Again, good with the bad. If you got rid of the bad elements of talk radio and print, they would be great...but you can't.
Truth be told, on any websites, not just confined to sports, that is what happens. It's not that this kind of lowbrow stuff is tolerated, it is implictly encouraged because the more of those type posts you get the more it is validated. The popularity of sites is measured by it. Who is going to say, "I don’t want the person who says 'Bleep you, douchebag' "? That’s a hit! That’s my single criticism of this. And anyone who interprets that as a rejection of all the upsides of the web is either rather dense or wilfully misinterpreting what I say.
Um...generalize much? You really think that you have to be profane to be popular in the blogosphere? Really? And again...is this whole thing really about profanity? Please tell me it's not, Bob.
TVB: But clearly Buzz was indifferent to the distinction between posts and comments. Should they be judged equally — the people who write for blogs and the people who merely react to them?
I would say that clearly some old media types can’t or don’t want to make the distinctions between posts and comments. I understand. On the other hand,, generally speaking the tone of the post will affect the tone and content of the comments.

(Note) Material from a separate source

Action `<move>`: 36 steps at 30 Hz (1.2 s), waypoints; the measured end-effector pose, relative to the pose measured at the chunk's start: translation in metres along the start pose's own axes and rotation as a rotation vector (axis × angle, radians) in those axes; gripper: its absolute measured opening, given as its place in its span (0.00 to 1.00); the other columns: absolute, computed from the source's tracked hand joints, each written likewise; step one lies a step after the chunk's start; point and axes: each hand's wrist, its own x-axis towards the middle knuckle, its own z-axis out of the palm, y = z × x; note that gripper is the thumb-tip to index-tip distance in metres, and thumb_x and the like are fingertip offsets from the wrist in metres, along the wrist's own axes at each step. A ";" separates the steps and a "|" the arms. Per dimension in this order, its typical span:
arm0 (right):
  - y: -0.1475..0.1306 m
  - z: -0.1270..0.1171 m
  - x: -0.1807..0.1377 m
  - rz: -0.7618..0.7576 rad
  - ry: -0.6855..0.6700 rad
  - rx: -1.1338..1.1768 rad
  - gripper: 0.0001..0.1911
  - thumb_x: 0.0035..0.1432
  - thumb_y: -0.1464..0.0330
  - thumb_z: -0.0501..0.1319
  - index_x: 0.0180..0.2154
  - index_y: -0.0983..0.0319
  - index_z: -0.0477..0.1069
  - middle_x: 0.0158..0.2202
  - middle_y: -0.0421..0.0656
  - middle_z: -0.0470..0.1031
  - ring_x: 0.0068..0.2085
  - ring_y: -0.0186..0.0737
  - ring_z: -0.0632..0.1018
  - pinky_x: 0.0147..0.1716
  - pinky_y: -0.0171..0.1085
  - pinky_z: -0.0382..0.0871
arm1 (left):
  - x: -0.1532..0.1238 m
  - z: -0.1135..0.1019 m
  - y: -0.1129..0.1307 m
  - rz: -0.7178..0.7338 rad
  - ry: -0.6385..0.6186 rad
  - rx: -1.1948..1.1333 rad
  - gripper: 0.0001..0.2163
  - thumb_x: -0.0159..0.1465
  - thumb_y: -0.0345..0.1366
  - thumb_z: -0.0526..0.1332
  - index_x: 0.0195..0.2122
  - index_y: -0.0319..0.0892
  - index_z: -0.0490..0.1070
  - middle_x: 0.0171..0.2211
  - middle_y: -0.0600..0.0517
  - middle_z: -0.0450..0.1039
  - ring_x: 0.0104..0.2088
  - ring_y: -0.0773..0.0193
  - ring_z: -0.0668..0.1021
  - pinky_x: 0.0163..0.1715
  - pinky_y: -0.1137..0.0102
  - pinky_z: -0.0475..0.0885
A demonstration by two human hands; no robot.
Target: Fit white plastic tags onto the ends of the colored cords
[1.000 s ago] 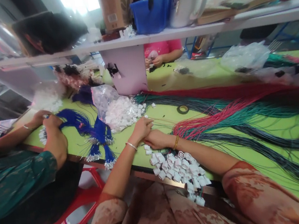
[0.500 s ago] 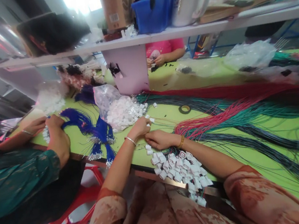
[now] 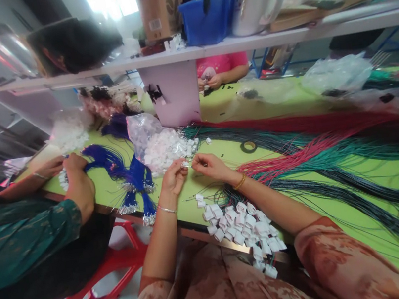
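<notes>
My left hand pinches a small white connector housing between thumb and fingers, above the green table. Close on its right, my right hand is closed in a pinch on a thin wire, whose end meets the housing; how far it is inserted I cannot tell. Below my right wrist lies a heap of white connectors with wires attached, spilling over the table's front edge. Behind my hands, a clear plastic bag spills loose white housings.
Long bundles of red wires, green wires and black wires cover the right side. A tape roll lies behind. At left, a co-worker's hands work beside blue wires. A shelf spans above; another person sits opposite.
My left hand has drawn back to the left from near the bag and turned, now holding a housing. My right hand has risen from the table to meet it.
</notes>
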 end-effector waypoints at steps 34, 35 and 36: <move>0.028 -0.003 -0.002 0.038 -0.049 -0.315 0.10 0.57 0.67 0.54 0.30 0.65 0.70 0.27 0.41 0.73 0.28 0.32 0.68 0.29 0.31 0.58 | -0.011 -0.002 -0.027 0.175 0.169 0.284 0.11 0.46 0.37 0.71 0.23 0.37 0.72 0.17 0.55 0.66 0.18 0.75 0.66 0.18 0.77 0.56; 0.030 -0.007 -0.001 0.053 -0.076 -0.369 0.10 0.58 0.67 0.54 0.31 0.65 0.71 0.29 0.42 0.74 0.29 0.33 0.69 0.30 0.31 0.58 | -0.011 -0.004 -0.024 0.149 0.172 0.285 0.10 0.45 0.36 0.70 0.22 0.37 0.72 0.17 0.55 0.67 0.17 0.75 0.66 0.18 0.77 0.56; 0.031 -0.009 -0.001 0.073 -0.115 -0.457 0.09 0.57 0.67 0.55 0.31 0.65 0.71 0.30 0.43 0.74 0.30 0.34 0.69 0.31 0.32 0.58 | -0.011 -0.005 -0.022 0.128 0.175 0.285 0.09 0.45 0.34 0.69 0.22 0.37 0.71 0.17 0.55 0.67 0.18 0.75 0.66 0.18 0.78 0.56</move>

Recommendation: go to any newspaper's website. Most of them have comments sections in their articles now. And the comments are every bit as silly and stupid as anything you'll find in the blogosphere. Granted, there might not be as much profanity, but it's ridiculous to say that the tone of the post will affect the tone/content of the comments. Crazy people will respond in crazy ways, no matter the format. Yes, they have more of a voice on the internet, but...good with bad. Good with bad.
By the way, this is a consistent thing with me. I decried it in talk radio. I've decried it where it comes in print. There's a difference between edgy and abusive, between being provocative and stupid, between a tough and cogent critique and something you just pull out of your ass.
All the better sides of that can be found on the web. But all the worst sides, too. Why would anybody have trouble acknowledging that?
I really don't think anybody has trouble acknowledging that.
Now I’ll also say this. This notion that the motivation for every critique of the blogosphere is that old-line types are threatened, I'd like to ask the question: Why would I be threatened? Anyone who knows me knows I don't view the world this way.
Well...then what IS the problem? If Buzz Bissinger weren't threatened in some way...then what the hell was he so hot and bothered about? Profanity? Surely not. He wouldn't come onto an HBO show and rail against profanity (while using profanity), would he? Again, you wouldn't host an HBO show if you were that much against profanity, would you?
If I were threatened by anything it would be the proliferation of sports programs on cable.
Well...we can agree on that.
I think a lot of the blogger types want a straw man. Unfortunately, Bissinger handed it to them.
First of all, Bissinger proved that whatever 'straw man' exists isn't actually a straw man because...it actually exists. Second of all, you're too smart to miss the overall point this badly.
But in my case, this notion that Costas bashes bloggers, or he hates the blogosphere, that’s just false.
Prove it, then. Invite Will Leitsch (and others) back onto your show for another discussion, and try listening to what they have to say this time. You couldn't have done Leitsch a bigger favor by inviting him on to get blindsided (by both Bissinger and you). He was looking for a real discussion--give him one. I've always liked you, Bob, in part because you're so damn smart. And because you're smart, I want to give you another chance to make your point. But make it to them and let them respond.